BEGIN

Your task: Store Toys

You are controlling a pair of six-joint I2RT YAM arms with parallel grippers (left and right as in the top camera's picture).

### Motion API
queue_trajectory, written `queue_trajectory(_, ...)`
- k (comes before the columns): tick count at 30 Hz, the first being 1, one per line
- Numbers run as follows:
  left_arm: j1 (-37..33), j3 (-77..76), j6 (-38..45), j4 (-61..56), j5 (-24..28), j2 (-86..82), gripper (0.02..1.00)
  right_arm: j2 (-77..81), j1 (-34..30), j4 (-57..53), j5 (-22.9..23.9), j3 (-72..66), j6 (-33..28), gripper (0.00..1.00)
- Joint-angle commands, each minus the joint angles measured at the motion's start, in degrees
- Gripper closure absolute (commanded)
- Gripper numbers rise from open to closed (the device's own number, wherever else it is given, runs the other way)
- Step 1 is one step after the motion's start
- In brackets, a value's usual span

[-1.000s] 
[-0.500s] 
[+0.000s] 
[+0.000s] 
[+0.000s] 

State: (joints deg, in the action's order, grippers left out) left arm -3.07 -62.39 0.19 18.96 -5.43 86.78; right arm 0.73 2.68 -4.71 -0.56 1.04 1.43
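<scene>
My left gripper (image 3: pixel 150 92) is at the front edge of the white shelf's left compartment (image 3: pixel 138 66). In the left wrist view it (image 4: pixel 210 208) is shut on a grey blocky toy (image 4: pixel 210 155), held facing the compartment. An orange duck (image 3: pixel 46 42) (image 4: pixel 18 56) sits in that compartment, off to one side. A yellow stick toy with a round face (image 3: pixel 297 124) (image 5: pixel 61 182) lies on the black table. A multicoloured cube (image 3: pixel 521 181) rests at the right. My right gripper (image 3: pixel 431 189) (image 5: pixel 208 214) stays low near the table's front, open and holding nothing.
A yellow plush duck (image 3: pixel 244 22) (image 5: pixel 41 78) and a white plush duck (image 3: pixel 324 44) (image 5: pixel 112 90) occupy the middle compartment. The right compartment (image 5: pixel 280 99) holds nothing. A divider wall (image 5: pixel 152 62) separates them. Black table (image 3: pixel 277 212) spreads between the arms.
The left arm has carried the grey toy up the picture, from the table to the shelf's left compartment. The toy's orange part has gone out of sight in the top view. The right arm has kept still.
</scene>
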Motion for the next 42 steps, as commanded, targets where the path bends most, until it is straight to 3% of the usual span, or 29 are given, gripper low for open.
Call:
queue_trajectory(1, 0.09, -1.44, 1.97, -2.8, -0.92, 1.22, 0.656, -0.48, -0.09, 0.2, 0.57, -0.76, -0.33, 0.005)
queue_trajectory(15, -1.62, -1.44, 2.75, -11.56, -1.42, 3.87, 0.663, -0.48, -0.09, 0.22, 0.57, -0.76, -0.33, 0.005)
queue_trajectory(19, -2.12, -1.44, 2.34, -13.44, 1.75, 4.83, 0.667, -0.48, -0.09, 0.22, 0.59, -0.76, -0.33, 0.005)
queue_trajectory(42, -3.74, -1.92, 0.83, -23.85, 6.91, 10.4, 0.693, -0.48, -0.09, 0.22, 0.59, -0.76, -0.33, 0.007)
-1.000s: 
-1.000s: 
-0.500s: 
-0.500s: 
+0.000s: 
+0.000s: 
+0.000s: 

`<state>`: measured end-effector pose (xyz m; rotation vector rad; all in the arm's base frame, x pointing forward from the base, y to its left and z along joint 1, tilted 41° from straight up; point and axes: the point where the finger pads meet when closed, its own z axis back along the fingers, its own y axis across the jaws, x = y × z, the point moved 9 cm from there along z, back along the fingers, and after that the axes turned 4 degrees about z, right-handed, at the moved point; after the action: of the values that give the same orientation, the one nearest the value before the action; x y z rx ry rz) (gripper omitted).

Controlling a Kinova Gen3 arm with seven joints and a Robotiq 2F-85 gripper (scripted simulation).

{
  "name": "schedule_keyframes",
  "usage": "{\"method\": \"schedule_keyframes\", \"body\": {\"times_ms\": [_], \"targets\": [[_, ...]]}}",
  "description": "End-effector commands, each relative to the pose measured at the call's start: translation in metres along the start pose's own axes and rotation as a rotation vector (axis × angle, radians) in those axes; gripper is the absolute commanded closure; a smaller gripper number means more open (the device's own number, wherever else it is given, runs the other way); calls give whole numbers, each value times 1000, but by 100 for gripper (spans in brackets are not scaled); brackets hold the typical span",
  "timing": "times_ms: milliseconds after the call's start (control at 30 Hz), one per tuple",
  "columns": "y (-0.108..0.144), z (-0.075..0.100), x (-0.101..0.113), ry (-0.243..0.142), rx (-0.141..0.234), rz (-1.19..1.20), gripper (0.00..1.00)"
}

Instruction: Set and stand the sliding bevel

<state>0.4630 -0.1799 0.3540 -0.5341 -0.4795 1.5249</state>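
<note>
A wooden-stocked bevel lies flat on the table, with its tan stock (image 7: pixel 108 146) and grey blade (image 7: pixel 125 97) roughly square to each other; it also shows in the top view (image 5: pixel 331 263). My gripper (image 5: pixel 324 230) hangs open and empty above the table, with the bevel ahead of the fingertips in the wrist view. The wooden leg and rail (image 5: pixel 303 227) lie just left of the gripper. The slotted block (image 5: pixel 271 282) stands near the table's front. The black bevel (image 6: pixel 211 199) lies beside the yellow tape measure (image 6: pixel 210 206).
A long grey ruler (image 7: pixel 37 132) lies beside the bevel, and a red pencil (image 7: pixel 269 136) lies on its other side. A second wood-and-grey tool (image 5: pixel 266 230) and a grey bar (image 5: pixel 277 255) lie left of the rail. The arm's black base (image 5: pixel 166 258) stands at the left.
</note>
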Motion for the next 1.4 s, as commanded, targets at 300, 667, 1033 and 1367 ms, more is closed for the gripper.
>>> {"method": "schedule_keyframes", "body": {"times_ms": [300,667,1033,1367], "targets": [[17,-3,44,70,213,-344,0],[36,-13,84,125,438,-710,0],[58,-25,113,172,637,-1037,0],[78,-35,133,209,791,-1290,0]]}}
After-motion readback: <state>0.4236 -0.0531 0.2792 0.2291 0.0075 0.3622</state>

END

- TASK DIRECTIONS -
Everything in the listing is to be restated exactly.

- RESPONSE AREA -
Your task: Store Toys

You are controlling a pair of six-joint I2RT YAM arms with parallel grippers (left and right as in the top camera's picture).

### Motion API
queue_trajectory, written `queue_trajectory(_, ...)`
- k (comes before the columns): tick count at 30 Hz, the first being 1, one per line
- Numbers run as follows:
  left_arm: j1 (-37..33), j3 (-77..76), j6 (-38..45), j4 (-61..56), j5 (-24..28), j2 (-86..82), gripper (0.02..1.00)
  right_arm: j2 (-77..81), j1 (-34..30), j4 (-57..53), j5 (-22.9..23.9), j3 (-72..66), j6 (-33..28), gripper (0.00..1.00)
- Joint-angle commands, each minus the joint angles measured at the motion's start, in degrees
- Gripper closure absolute (commanded)
- Gripper numbers rise from open to closed (the device's own number, wherever else it is given, runs the other way)
- Step 1 is one step after the motion's start
- In brackets, a value's usual span

[-1.000s] 
[-0.500s] 
[+0.000s] 
[+0.000s] 
[+0.000s] 

State: (joints deg, in the action's order, grippers left out) left arm -3.07 -62.39 0.19 18.96 -5.43 86.78; right arm 0.73 2.68 -4.71 -0.56 1.04 1.43
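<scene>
My left gripper (image 3: pixel 150 92) is at the front edge of the white shelf's left compartment (image 3: pixel 138 66). In the left wrist view it (image 4: pixel 210 208) is shut on a grey blocky toy (image 4: pixel 210 155), held facing the compartment. An orange duck (image 3: pixel 46 42) (image 4: pixel 18 56) sits in that compartment, off to one side. A yellow stick toy with a round face (image 3: pixel 297 124) (image 5: pixel 61 182) lies on the black table. A multicoloured cube (image 3: pixel 521 181) rests at the right. My right gripper (image 3: pixel 431 189) (image 5: pixel 208 214) stays low near the table's front, open and holding nothing.
A yellow plush duck (image 3: pixel 244 22) (image 5: pixel 41 78) and a white plush duck (image 3: pixel 324 44) (image 5: pixel 112 90) occupy the middle compartment. The right compartment (image 5: pixel 280 99) holds nothing. A divider wall (image 5: pixel 152 62) separates them. Black table (image 3: pixel 277 212) spreads between the arms.
The left arm has carried the grey toy up the picture, from the table to the shelf's left compartment. The toy's orange part has gone out of sight in the top view. The right arm has kept still.
</scene>
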Motion for the next 42 steps, as commanded, targets where the path bends most, until it is straight to 3% of the usual span, or 29 are given, gripper low for open.
Call:
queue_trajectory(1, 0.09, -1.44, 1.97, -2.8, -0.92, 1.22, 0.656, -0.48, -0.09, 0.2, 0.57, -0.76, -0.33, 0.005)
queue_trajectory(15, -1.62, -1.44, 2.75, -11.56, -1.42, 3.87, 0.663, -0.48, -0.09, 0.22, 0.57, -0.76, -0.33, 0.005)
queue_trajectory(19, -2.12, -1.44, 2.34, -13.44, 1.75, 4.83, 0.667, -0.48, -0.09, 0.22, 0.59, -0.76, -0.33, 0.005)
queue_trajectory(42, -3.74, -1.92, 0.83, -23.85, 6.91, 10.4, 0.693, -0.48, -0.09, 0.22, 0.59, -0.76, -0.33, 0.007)
-1.000s: 
-1.000s: 
-0.500s: 
-0.500s: 
+0.000s: 
+0.000s: 
+0.000s: 

`<state>`: measured end-effector pose (xyz m; rotation vector rad; all in the arm's base frame, x pointing forward from the base, y to its left and z along joint 1, tilted 41° from straight up; point and axes: the point where the finger pads meet when closed, its own z axis back along the fingers, its own y axis across the jaws, x = y × z, the point moved 9 cm from there along z, back along the fingers, and after that the axes turned 4 degrees about z, right-handed, at the moved point; after the action: of the values that give the same orientation, the one nearest the value before the action; x y z rx ry rz) (gripper omitted).

Controlling a Kinova Gen3 arm with seven joints and a Robotiq 2F-85 gripper (scripted simulation).

{
  "name": "schedule_keyframes",
  "usage": "{\"method\": \"schedule_keyframes\", \"body\": {\"times_ms\": [_], \"targets\": [[_, ...]]}}",
  "description": "End-effector commands, each relative to the pose measured at the call's start: translation in metres along the start pose's own axes and rotation as a rotation vector (axis × angle, radians) in those axes; gripper is the absolute commanded closure; a smaller gripper number means more open (the device's own number, wherever else it is given, runs the other way); calls give whole numbers, each value times 1000, but by 100 for gripper (spans in brackets are not scaled); brackets hold the typical span",
  "timing": "times_ms: milliseconds after the call's start (control at 30 Hz), one per tuple",
  "columns": "y (-0.108..0.144), z (-0.075..0.100), x (-0.101..0.113), ry (-0.243..0.142), rx (-0.141..0.234), rz (-1.19..1.20), gripper (0.00..1.00)"
}

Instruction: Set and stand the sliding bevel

<state>0.4630 -0.1799 0.3540 -0.5341 -0.4795 1.5249</state>
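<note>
A wooden-stocked bevel lies flat on the table, with its tan stock (image 7: pixel 108 146) and grey blade (image 7: pixel 125 97) roughly square to each other; it also shows in the top view (image 5: pixel 331 263). My gripper (image 5: pixel 324 230) hangs open and empty above the table, with the bevel ahead of the fingertips in the wrist view. The wooden leg and rail (image 5: pixel 303 227) lie just left of the gripper. The slotted block (image 5: pixel 271 282) stands near the table's front. The black bevel (image 6: pixel 211 199) lies beside the yellow tape measure (image 6: pixel 210 206).
A long grey ruler (image 7: pixel 37 132) lies beside the bevel, and a red pencil (image 7: pixel 269 136) lies on its other side. A second wood-and-grey tool (image 5: pixel 266 230) and a grey bar (image 5: pixel 277 255) lie left of the rail. The arm's black base (image 5: pixel 166 258) stands at the left.
</note>
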Motion for the next 1.4 s, as commanded, targets at 300, 667, 1033 and 1367 ms, more is closed for the gripper.
>>> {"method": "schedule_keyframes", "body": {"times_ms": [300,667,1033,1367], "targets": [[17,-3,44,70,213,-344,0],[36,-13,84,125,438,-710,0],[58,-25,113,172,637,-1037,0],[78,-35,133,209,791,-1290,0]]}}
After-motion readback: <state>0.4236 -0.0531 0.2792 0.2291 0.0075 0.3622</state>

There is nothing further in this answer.